Exploiting Chemistry for Better Packet Flow Management 4: Scheduler Implementation

# Exploiting Chemistry for Better Packet Flow Management 4: Scheduler Implementation

This article is the fourth part in a series based on a report reviewing the technical report of Meyer and Tschudin[11] who have extended the notion of an artificial chemistry to an artificial packet chemistry with the intention of exploiting the natural behavior of chemical reactions to design better flow management policies for computer networks. Part 1 introduced the chemistry foundations necessary for study of this technical report, including the Law of Mass Action. Part 2 elaborated on the mathematical model of an artificial packet chemistry. Part 3 discussed the various types of mathematical analyses for various queueing questions now available with the expression of a computer network and its flow as an artificial packet chemistry. This part will discuss an actual engineering application of all the ideas discussed thus far–a scheduler and a chemical control plane.

## Implementation of a Scheduler Based on the Law of Mass Action

Likely, this section will be of greatest interest to network engineers. The authors have indeed designed and implemented a scheduler that utilizes this approach in an elegant fashion. In addition, they discuss a “chemical control plane” that can automatically be compiled from the abstract model. In another application, they relax the static nature of the network to allow an active networking approach that reshapes the queuing network at run-time. The authors do discuss specifics of implementation, though this article will only briefly touch on it.

### Scheduler

Each network node/reaction vessel has its own scheduler. The scheduler computes the next occurrence time of each rule $r \in R_{i}$ in its local node (this is equivalent to “serving” or processing a packet or set of packets for bimolecular reactions) according to the Law of Mass Action. It then will sort the events into a priority queue, wait until the first event occurs, then execute. The main difficulty for a scheduler is to dynamically react and reschedule events properly as packets are added to or drained from its queues. The authors note that an efficient mass action scheduler can be implemented that requires only $O(\log(|\mathcal{R}|))$ time to enqueue or dequeue packets. This is based on the Next Reaction Method[4] of Gibson and Bruck.

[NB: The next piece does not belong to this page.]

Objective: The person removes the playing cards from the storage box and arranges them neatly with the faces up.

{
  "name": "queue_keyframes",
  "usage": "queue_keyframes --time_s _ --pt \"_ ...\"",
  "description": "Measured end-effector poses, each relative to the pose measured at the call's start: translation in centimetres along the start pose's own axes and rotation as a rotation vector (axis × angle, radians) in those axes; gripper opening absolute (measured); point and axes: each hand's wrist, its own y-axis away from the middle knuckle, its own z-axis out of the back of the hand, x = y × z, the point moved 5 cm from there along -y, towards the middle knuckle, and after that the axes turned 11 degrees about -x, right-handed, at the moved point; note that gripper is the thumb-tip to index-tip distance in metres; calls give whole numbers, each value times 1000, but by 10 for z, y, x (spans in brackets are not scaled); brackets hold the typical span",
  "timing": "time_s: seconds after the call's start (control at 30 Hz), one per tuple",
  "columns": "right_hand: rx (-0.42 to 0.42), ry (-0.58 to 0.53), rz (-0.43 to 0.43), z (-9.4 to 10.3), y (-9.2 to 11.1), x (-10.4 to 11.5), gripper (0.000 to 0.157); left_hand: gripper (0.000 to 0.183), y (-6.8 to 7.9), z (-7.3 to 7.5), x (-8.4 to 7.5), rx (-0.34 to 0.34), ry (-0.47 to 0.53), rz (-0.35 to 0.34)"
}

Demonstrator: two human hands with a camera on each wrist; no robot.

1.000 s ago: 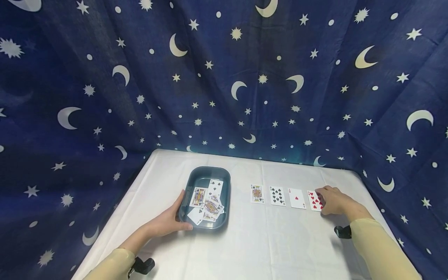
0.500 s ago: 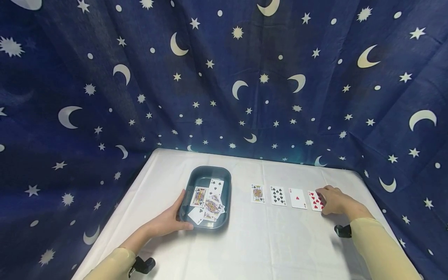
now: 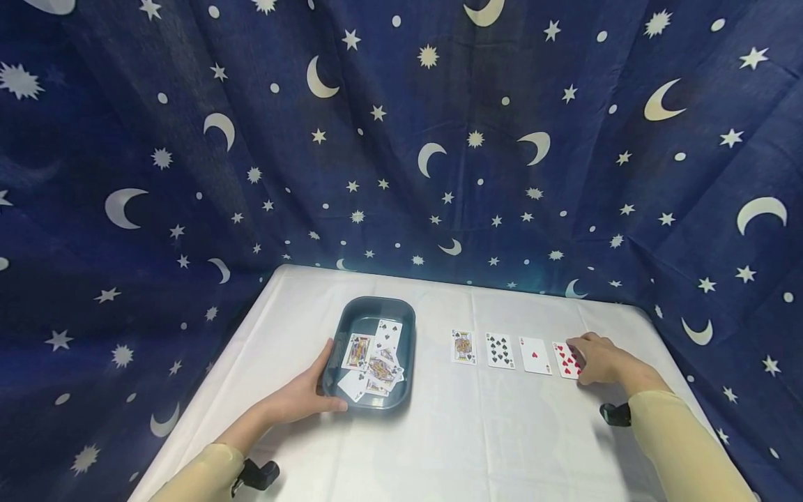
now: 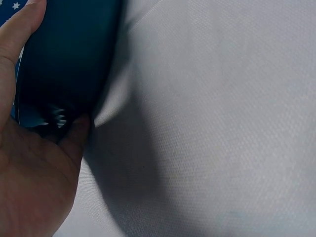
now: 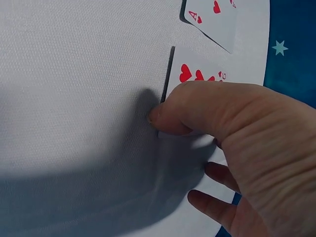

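My left hand [image 3: 302, 399] grips a dark teal tray [image 3: 360, 326] at its left side, with the thumb at the near corner and the fingers along the far left wall. Several playing cards [image 3: 386, 336] lie loosely overlapped inside it. At the right, my right hand [image 3: 600, 360] holds the edges of a hearts playing card [image 5: 183, 61] flat on the table. In the right wrist view the thumb covers part of this card. To its left, in a row, lie the ace of hearts [image 3: 534, 357], a spades number card [image 3: 500, 351] and a face card [image 3: 463, 347].
A white cloth [image 3: 439, 439] covers the table. Behind and at both sides hangs a dark blue curtain [image 3: 376, 153] with moons and stars. Black wrist cameras [image 3: 258, 475] sit under both cream sleeves [image 3: 680, 439].
Both hands keep their places on the tray and the hearts card. The view shifts very slightly; nothing else visibly moves.
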Motion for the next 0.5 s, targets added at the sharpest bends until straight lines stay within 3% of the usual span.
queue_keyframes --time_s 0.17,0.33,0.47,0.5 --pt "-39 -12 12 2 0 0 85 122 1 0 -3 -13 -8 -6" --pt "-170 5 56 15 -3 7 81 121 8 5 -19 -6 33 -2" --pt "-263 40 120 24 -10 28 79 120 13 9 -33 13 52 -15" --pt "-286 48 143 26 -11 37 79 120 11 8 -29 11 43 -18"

Here we’ll recount an explicit example that illustrates the concept. If we return to Figure 1 reproduced below, we can walk through Meyer and Tschudin’s scheduler implementation.

There are two queues, $X$ and $Y$. Reaction 1 (Server 1) is bimolecular: $X+Y \rightarrow Z$, so the server pulls packets from two queues to execute the service. Reaction 2 (Server 2) is unimolecular, pulling only from queue $Y$. If we assume the reaction constants $k_{1} = 1000/(\text{packet}\cdot s)$ and $k_{2} = 1000/\text{s}$, that $X$ begins with two packets in its queue, and $Y$ begins with 3 packets in its queue, then the reaction rates $\nu_{r}$, $r=1,2$ are respectively $\nu_{1} = k_{1}c_{X}c_{Y} = 1000\cdot2\cdot3 = 6000$ and $\nu_{2} = k_{2}c_{Y} = 1000\cdot 3 = 3000$. The occurrence time is the reciprocal of the reaction rate, so the occurrence times $\tau_{r}$ are respectively $\tau_{1} = \frac{1}{6} ms$ and $\tau_{2} = \frac{1}{3} ms$. That means the first server executes its action first, extracting packets from both $X$ and $Y$.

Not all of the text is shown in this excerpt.